As is the case with any human activity, so it is with the panigyria: they geometrically increase the human species' footprint on nature. Packaging multiplies and expands – now even artos (the blessed loaf bread) comes individually wrapped in plastic pouches, raki (the traditional spirit) is served in disposable plastic cups that, best case scenario, will find their spot in the humongous bundles of the island's garbage (the garbage of the residents and visitors of the island, to be precise), which are resting patiently in a place distant, a place desolate (on that same island); worst case, they will end up in the sea (not unlikely, in the land of Aiolos, ruler of the winds).
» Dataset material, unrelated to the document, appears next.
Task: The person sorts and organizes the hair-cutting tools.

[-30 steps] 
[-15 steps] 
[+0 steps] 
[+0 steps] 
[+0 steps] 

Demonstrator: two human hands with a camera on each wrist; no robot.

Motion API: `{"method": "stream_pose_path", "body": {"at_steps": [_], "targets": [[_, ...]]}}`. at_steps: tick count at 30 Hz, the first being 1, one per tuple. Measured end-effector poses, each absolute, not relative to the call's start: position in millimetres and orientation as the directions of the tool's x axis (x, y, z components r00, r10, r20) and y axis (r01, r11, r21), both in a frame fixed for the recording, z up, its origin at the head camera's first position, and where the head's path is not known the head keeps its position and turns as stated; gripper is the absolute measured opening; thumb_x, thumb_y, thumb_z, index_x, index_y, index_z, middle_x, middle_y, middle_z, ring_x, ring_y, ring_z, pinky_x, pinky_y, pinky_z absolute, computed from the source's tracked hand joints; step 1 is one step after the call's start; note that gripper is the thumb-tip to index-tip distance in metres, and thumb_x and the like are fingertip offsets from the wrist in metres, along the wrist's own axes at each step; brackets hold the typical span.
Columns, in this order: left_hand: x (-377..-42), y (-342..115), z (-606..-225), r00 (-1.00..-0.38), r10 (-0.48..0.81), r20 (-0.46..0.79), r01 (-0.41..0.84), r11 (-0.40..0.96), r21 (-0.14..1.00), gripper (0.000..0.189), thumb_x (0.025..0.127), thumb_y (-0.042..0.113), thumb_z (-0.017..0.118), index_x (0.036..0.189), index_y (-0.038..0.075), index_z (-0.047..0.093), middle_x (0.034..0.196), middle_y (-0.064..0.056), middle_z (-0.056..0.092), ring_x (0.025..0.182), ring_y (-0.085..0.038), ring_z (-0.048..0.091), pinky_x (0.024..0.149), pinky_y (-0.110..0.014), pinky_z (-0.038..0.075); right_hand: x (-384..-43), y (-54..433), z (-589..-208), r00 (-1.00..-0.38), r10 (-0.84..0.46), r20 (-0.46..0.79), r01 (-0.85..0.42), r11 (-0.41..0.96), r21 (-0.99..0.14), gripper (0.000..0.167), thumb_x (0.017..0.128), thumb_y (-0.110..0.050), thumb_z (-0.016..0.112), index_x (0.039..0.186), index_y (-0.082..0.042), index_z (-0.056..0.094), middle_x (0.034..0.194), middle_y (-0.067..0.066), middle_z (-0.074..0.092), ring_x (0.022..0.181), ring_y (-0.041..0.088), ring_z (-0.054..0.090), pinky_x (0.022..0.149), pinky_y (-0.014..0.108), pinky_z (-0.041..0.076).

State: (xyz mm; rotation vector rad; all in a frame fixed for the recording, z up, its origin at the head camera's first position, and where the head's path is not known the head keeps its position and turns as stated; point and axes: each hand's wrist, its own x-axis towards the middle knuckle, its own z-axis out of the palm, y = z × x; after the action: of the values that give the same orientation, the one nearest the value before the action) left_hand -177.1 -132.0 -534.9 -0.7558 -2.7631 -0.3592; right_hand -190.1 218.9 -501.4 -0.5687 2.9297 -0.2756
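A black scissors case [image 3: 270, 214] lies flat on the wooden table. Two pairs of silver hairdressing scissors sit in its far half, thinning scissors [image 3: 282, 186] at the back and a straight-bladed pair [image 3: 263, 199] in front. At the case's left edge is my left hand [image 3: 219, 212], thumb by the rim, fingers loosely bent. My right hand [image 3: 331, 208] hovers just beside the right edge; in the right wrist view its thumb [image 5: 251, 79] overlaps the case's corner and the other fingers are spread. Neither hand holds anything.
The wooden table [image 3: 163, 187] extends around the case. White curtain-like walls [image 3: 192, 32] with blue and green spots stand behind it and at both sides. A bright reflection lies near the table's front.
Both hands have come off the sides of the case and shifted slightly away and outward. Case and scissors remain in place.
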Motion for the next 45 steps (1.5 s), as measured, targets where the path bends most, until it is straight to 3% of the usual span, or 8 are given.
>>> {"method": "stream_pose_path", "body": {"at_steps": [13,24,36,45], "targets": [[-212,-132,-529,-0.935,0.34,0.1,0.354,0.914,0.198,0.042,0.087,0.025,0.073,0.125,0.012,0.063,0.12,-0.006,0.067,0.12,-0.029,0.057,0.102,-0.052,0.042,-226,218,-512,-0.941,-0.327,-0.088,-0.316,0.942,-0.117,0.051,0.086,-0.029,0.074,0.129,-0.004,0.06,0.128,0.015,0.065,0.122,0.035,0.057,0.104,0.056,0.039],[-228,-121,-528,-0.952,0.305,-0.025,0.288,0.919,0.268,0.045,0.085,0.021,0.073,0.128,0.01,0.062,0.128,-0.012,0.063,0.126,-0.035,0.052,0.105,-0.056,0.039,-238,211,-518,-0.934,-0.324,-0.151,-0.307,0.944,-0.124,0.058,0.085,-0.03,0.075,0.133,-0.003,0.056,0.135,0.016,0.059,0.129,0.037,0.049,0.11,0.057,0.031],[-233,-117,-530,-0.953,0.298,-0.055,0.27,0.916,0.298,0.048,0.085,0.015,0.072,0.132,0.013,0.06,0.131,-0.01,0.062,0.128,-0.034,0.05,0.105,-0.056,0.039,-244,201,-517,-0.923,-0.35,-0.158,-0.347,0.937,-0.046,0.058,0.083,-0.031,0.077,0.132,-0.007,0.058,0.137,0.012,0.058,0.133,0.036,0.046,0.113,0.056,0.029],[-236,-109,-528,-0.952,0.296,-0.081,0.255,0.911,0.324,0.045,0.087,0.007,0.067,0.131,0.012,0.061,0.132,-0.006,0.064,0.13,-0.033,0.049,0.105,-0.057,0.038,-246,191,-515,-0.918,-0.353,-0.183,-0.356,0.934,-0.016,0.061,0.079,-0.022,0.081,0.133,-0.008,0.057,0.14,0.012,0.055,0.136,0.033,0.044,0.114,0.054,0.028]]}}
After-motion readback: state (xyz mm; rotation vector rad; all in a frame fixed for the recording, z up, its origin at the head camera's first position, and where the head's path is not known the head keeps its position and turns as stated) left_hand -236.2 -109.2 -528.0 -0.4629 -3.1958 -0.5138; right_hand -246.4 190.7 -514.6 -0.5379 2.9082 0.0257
At the magical Vespers of Saint Nicholas in Pyrgos, we tried to limit ourselves to one disposable plate; in spite of the pressure (“go ahead, take another plate”), we tried, politely, to explain to the panigyri organizers that we are a family, therefore all three of us will share one little plastic plate, so that we can reduce, as much as we can, the consumption of single-use plastic. And, as far as disposable utensils go, no, thank you, we're not going to take those – we always carry with us our own, reusable ones. They were looking at us as if we were extraterrestrials. They accepted it though. (And perhaps our choice left some imprint, became food for thought, a stimulus for behavior change.)

Our everyday behavior and our worshiping activity seem to still be dwelling in two autonomous spheres: we will venerate God with our religious rituals, one realm, and the footprint of our species on planet Earth is another, separate realm.

Wrapped in strings of festive lights, the centenarian plane tree in the middle of the village square, accompanied by the chanting in the crystal night, overmatches any Rockefeller Center Christmas tree. The bright circles, like orbits, bring to mind the solar and the terrestrial and the geological and the eschatological time. For me, Christmas and the holidays were over then and there, on the eve of Saint Nicholas, by the ornamented plane tree. I have the new calendar ready, and I am awaiting the fullness of time.

This essay first appeared in Greek in HellasJournal.com on February 8, 2025.

Το κείμενο αυτό πρωτοδημοσιεύτηκε στο HellasJournal.com στις 8 Φεβρουαρίου 2025.